» EXERCISE: Each line of the records containing "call" is to be copied out and returned.

» RECORD EXCERPTS:

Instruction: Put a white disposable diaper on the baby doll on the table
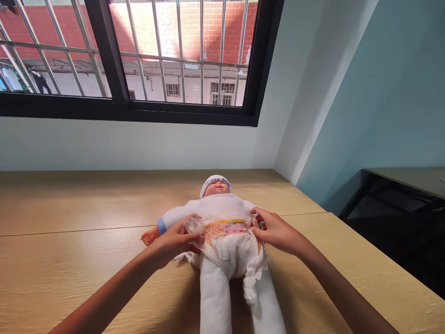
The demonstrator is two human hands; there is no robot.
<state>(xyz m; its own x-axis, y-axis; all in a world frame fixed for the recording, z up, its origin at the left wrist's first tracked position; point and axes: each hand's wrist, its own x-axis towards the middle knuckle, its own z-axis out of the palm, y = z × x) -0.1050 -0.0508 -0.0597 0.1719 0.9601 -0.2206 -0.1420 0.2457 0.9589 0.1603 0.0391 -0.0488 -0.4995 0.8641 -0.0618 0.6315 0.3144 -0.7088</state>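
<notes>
A baby doll [222,204] in white clothes and a white cap [216,180] lies on its back, legs toward me. Around its hips sits a white diaper [231,253] with an orange and yellow printed waistband. My left hand [184,239] pinches the diaper's edge at the doll's hip on the left. On the opposite hip, my right hand [273,229] has its thumb and fingers closed on the other side of the waistband. Ruffled diaper edges stick out beside both thighs. The fingertips of both hands are partly hidden by the diaper.
The doll lies on a light wooden table [86,269] with a seam running across it. Behind the table is a white wall with a black-framed, barred window [187,113]. A dark-legged table [410,178] stands at the right by the blue-green wall.
</notes>
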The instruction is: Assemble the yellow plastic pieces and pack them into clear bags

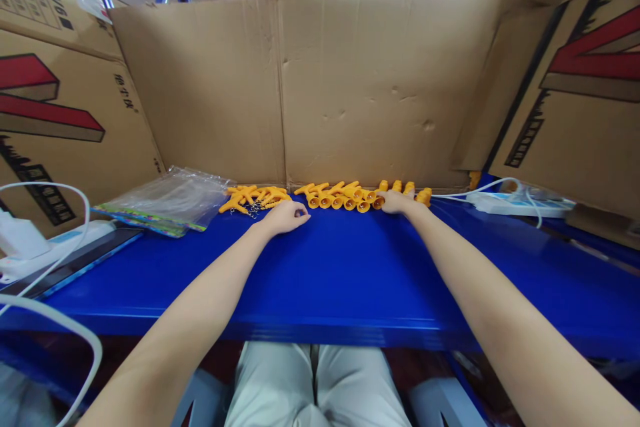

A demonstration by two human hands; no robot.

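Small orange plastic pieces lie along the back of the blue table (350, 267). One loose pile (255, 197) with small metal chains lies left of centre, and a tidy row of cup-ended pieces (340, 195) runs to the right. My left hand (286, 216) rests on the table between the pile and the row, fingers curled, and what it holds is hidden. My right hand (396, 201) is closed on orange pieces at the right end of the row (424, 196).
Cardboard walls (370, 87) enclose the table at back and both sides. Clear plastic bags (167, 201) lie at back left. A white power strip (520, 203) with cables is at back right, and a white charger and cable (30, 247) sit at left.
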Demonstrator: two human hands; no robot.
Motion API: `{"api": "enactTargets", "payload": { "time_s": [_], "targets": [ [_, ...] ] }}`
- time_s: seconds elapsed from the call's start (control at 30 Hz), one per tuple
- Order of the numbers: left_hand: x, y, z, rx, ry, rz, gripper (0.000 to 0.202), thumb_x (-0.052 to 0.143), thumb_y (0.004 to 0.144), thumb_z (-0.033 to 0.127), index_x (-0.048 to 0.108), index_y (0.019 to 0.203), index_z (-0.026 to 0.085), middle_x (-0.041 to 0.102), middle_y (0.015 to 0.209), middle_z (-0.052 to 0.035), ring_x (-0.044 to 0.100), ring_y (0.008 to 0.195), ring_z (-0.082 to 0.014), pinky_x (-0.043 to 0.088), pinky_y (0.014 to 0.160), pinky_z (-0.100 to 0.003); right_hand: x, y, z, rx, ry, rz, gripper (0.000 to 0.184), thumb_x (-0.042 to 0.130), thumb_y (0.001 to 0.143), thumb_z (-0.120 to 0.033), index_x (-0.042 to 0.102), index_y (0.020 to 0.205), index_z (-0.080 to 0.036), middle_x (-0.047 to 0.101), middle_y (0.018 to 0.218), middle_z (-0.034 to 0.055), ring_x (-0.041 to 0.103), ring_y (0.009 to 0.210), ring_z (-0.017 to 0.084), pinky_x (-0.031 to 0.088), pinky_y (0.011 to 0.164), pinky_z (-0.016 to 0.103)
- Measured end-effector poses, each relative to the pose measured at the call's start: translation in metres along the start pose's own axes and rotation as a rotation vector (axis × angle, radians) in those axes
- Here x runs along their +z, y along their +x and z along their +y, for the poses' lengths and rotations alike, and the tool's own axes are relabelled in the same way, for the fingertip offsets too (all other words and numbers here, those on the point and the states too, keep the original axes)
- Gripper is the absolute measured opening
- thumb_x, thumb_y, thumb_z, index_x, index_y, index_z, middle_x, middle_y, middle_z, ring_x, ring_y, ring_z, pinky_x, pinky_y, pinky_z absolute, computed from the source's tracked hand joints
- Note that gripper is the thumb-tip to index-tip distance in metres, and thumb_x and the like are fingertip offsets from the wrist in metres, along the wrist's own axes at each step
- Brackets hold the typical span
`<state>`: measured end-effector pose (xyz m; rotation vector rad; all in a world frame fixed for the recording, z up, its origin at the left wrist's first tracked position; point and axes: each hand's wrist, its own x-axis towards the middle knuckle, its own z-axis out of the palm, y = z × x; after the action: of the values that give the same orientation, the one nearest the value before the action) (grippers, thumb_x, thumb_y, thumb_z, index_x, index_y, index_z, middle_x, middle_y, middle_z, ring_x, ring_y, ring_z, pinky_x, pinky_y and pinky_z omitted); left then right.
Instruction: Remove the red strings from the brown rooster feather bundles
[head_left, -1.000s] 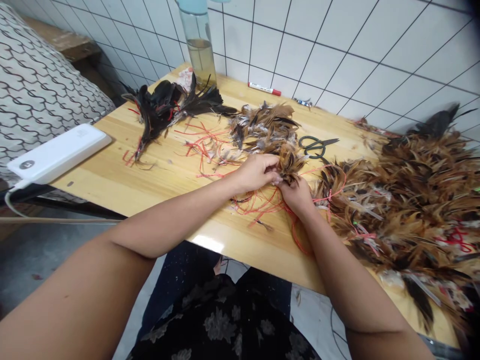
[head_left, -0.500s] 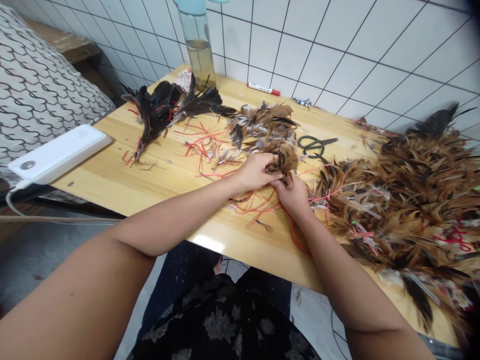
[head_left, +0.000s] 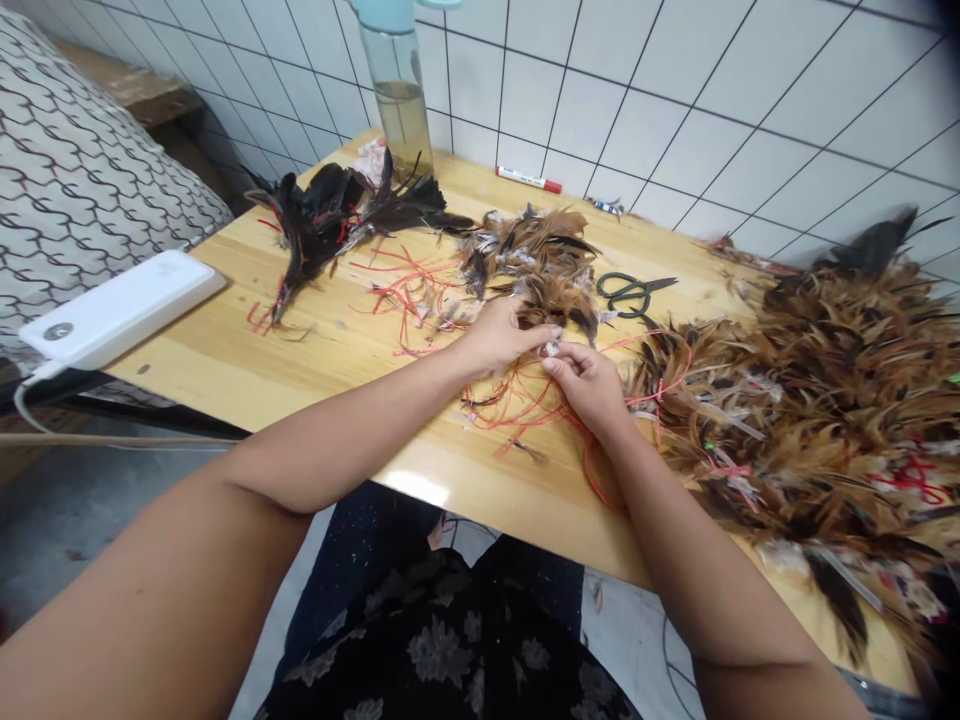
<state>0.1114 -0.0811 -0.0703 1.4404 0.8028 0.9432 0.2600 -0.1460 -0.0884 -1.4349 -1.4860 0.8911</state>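
Note:
My left hand [head_left: 501, 335] is closed round a small bunch of brown feathers [head_left: 559, 300] near the middle of the wooden table [head_left: 315, 350]. My right hand [head_left: 589, 380] sits just to its right, fingers pinched at the quill end of the same bunch. Loose red strings [head_left: 517, 400] lie under and around both hands. A small pile of brown feathers [head_left: 532, 250] lies just beyond the hands.
A large heap of brown feathers [head_left: 825, 400] covers the right of the table. Black feathers [head_left: 330, 210] lie at far left, scissors [head_left: 630, 290] behind my hands, a red-capped marker [head_left: 529, 179] and a bottle [head_left: 397, 90] by the tiled wall, a white power bank [head_left: 120, 310] on the left edge.
Both hands have shifted slightly. The left hand slid up the feather bunch and the right hand drew back a little, its pinch now at the quill tips.

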Motion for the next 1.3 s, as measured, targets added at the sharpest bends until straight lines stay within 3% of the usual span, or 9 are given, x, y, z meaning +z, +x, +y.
{"api": "enactTargets", "payload": {
  "time_s": [0.1, 0.17, 0.37, 0.47, 0.67, 0.9, 1.07, 1.3],
  "targets": [
    [0.004, -0.003, 0.0, 0.051, 0.129, 0.023, 0.026, 0.067, 0.074, 0.02, 0.067, 0.098, 0.01, 0.074, 0.092, -0.0074, 0.068, 0.081, -0.0159, 0.053, 0.077, -0.027, 0.001, -0.002, -0.004, -0.061, -0.214, 0.035, 0.035, 0.066, 0.074, -0.047, 0.048, 0.059, -0.022, 0.041, 0.053, -0.0048, 0.038, 0.054, 0.011, 0.031, 0.055, 0.027],
    [0.008, -0.006, 0.0, 0.083, 0.239, 0.071, 0.025, 0.068, 0.075, 0.021, 0.068, 0.097, 0.011, 0.074, 0.092, -0.008, 0.067, 0.08, -0.0163, 0.053, 0.074, -0.027, 0.002, -0.002, -0.006, -0.076, -0.299, 0.059, 0.039, 0.066, 0.074, -0.044, 0.04, 0.055, -0.022, 0.039, 0.053, -0.0049, 0.037, 0.054, 0.011, 0.029, 0.056, 0.027],
    [0.015, -0.011, -0.005, 0.139, 0.372, 0.145, 0.023, 0.069, 0.076, 0.026, 0.069, 0.095, 0.013, 0.074, 0.09, -0.0066, 0.067, 0.081, -0.0168, 0.052, 0.075, -0.027, 0.004, -0.002, -0.004, -0.05, -0.415, 0.144, 0.026, 0.059, 0.079, -0.032, 0.045, 0.059, -0.022, 0.051, 0.062, 0.0001, 0.046, 0.062, 0.016, 0.036, 0.063, 0.03],
    [0.018, -0.01, -0.01, 0.114, 0.279, 0.116, 0.027, 0.07, 0.076, 0.027, 0.068, 0.099, 0.013, 0.074, 0.094, -0.0079, 0.068, 0.085, -0.0184, 0.053, 0.078, -0.029, 0.004, -0.004, -0.003, -0.071, -0.459, 0.142, 0.022, 0.051, 0.083, -0.03, 0.051, 0.063, -0.022, 0.057, 0.069, 0.004, 0.052, 0.069, 0.019, 0.039, 0.067, 0.031],
    [0.017, -0.009, -0.007, 0.001, -0.147, -0.023, 0.038, 0.077, 0.069, 0.026, 0.065, 0.102, 0.012, 0.074, 0.1, -0.008, 0.068, 0.092, -0.0182, 0.053, 0.089, -0.032, 0.0, -0.004, 0.001, -0.124, -0.36, 0.144, 0.022, 0.044, 0.085, -0.029, 0.051, 0.066, -0.023, 0.06, 0.071, 0.0033, 0.055, 0.072, 0.019, 0.041, 0.069, 0.031],
    [0.01, -0.009, 0.002, -0.086, -0.333, -0.181, 0.047, 0.089, 0.054, 0.03, 0.064, 0.089, 0.01, 0.071, 0.084, -0.0044, 0.065, 0.079, -0.0136, 0.053, 0.079, -0.028, -0.004, 0.001, 0.006, -0.101, -0.188, 0.134, 0.025, 0.043, 0.087, -0.032, 0.047, 0.064, -0.023, 0.056, 0.063, -0.0003, 0.05, 0.063, 0.017, 0.04, 0.063, 0.03],
    [0.014, -0.01, 0.001, -0.091, -0.339, -0.147, 0.04, 0.088, 0.057, 0.033, 0.061, 0.076, 0.01, 0.064, 0.068, 0.0, 0.058, 0.061, -0.0078, 0.048, 0.062, -0.022, -0.004, -0.001, 0.004, -0.102, -0.24, 0.111, 0.025, 0.046, 0.087, -0.034, 0.05, 0.064, -0.023, 0.059, 0.065, 0.0007, 0.053, 0.065, 0.017, 0.04, 0.063, 0.03],
    [0.003, -0.004, 0.005, -0.11, -0.305, -0.09, 0.038, 0.087, 0.057, 0.03, 0.059, 0.074, 0.01, 0.061, 0.066, 0.0006, 0.055, 0.059, -0.0074, 0.047, 0.06, -0.023, -0.004, -0.002, -0.002, -0.111, -0.071, 0.003, 0.03, 0.052, 0.089, -0.045, 0.067, 0.079, -0.022, 0.072, 0.085, 0.0048, 0.065, 0.088, 0.021, 0.049, 0.084, 0.035]
  ]
}}
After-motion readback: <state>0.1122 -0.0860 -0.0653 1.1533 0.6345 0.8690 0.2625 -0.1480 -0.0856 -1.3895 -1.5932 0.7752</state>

» WRITTEN RESPONSE:
- time_s: seconds elapsed from the call's start (control at 30 Hz), one per tuple
- Measured end-effector poses, each relative to the pose measured at the call's start: translation in metres along the start pose's own axes and rotation as a rotation vector (axis × angle, radians) in those axes

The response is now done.